The show doesn’t derive its emotional gravitas from prolonged moments that feel ultimately staged by the time they reach their destination. It sort of hangs in the air through the first two episodes around instances that don’t always feel connected to each other. It speaks with a real voice about real and complex issues, respecting all of its characters, big or small. There are real things here to unpack step by step.

Glover plays Earn Marks, a real life broke person (not real life as in non-fictional, but real life as in actually broke) selling Credit Card loyalty programs at the Airport. The show addresses this issue head on. This isn’t an instance of six twenty-somethings living in downtown New York and never struggling to pay rent despite their apartment probably having the street value of two Rolls Royce Phantoms. It meddles with this reality in the beginning and even when we get to the plot of Earn trying to manage the rap career of his cousin, Paper Boi (Brian Tyree Henry) things don’t change all that much.

Aside from having a nicer apartment (or an apartment as Earn is technically homeless), the reality is still the same. The single is hot in the streets, but most people still don’t know who Paper Boi is until Earn gets him on the radio (for a modest fee of $500 and cringe worthy interaction with a white friend who probably uses “I have a black friend” in conversation way more liberally than he should). Even then things don’t blow up, and instead boil down.

The motivations behind each character, but Earn and Paper Boi in particular are very modest, basic… primal. They’re just trying to get buy, doing what it is they do, navigating the world around them. The reality of Atlanta, a city with a very high black population as well as the state of music in Atlanta beyond the obvious heavy hitters is front and center. The show doesn’t rely on gloss to make you more comfortable, it wants to emerge you into the feeling of Earn having to choose what to spend the last of his money on (without trying to spoil anything, it’s a poignant moment).

There is a lot I want to say and discuss here, but I don’t want to rob you of the experience of watching it yourself for the first time. Donald Glover is very adamant in showing the other side of black culture, the one that we don’t see when other shows drop the curtain on reality. There are moments here that are downright uncomfortable, yet are much closer to reality than we’ve come to expect.
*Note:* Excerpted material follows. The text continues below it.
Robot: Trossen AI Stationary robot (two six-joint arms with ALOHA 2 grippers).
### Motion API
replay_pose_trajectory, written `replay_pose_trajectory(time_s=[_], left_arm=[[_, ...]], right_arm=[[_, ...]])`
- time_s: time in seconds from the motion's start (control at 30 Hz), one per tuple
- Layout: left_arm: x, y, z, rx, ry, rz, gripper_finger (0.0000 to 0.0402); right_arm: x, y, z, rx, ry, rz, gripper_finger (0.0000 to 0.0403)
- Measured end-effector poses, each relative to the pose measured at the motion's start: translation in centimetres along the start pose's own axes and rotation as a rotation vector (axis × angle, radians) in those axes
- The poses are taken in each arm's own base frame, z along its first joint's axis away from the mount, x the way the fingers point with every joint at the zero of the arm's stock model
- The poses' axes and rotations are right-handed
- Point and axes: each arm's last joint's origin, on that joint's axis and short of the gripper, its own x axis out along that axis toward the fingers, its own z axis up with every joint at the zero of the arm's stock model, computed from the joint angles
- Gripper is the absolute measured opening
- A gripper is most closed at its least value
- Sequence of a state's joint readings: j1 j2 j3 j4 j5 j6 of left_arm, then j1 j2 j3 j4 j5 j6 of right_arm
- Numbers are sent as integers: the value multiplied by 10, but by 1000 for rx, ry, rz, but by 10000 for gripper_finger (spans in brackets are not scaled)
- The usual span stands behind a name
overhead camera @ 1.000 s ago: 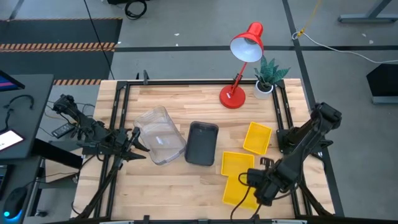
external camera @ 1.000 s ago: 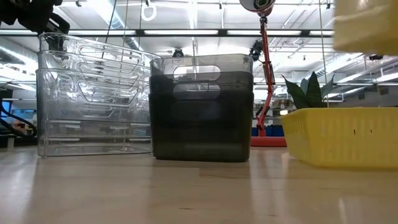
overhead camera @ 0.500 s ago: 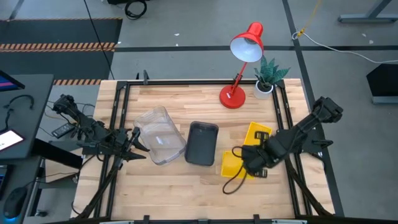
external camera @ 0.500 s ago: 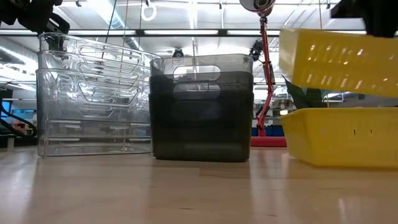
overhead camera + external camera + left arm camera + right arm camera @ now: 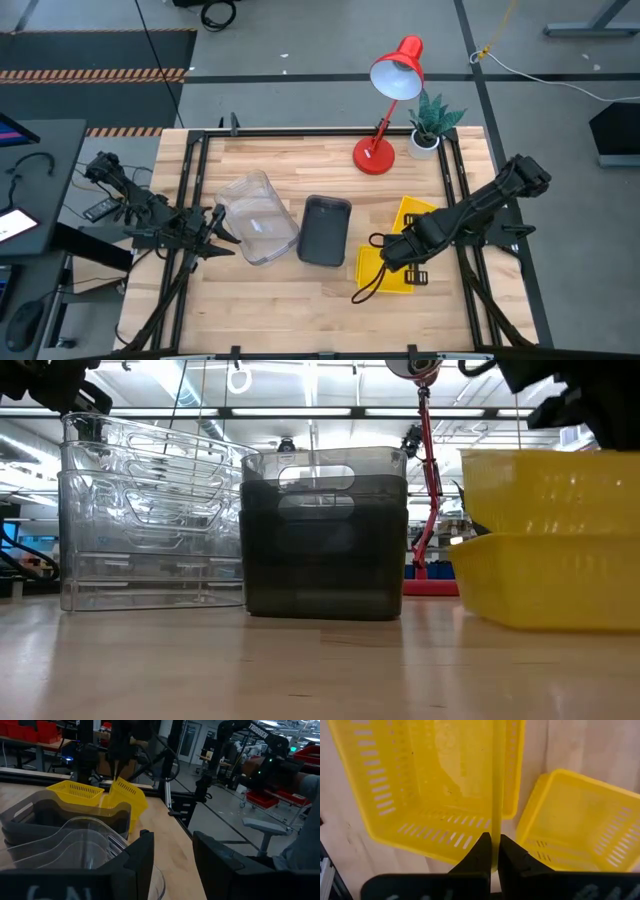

Yes, there are also moments of comedic levity, not in the least due to a highlight performance from Keith Stanfield (or Snoop Dogg from Straight Outta Compton), but like in life, they do not as much disarm the situation as temporary dampen the iron cast pressure of reality.

Atlanta unfolds slowly and deliberately, feeling purposefully chaotic (what other show would take it’s main protagonist from the key story line early in its run for an entire episode). It is trying to have the conversation that we’re not used to having just yet and rewind the clock on shows like Empire. You really need to emotionally invest into this watching experience because it will bring you to the brink of reality and keep you there, instead sprinkling moments of fiction as other show’s treat reality. It’s the story of a city and its everyday people, not a story of a fictionalized success separate from the reality that produced it. Only one phrase comes to mind when watching Atlanta…

Man it feels good when it happens like that,

two days from going back to selling crack.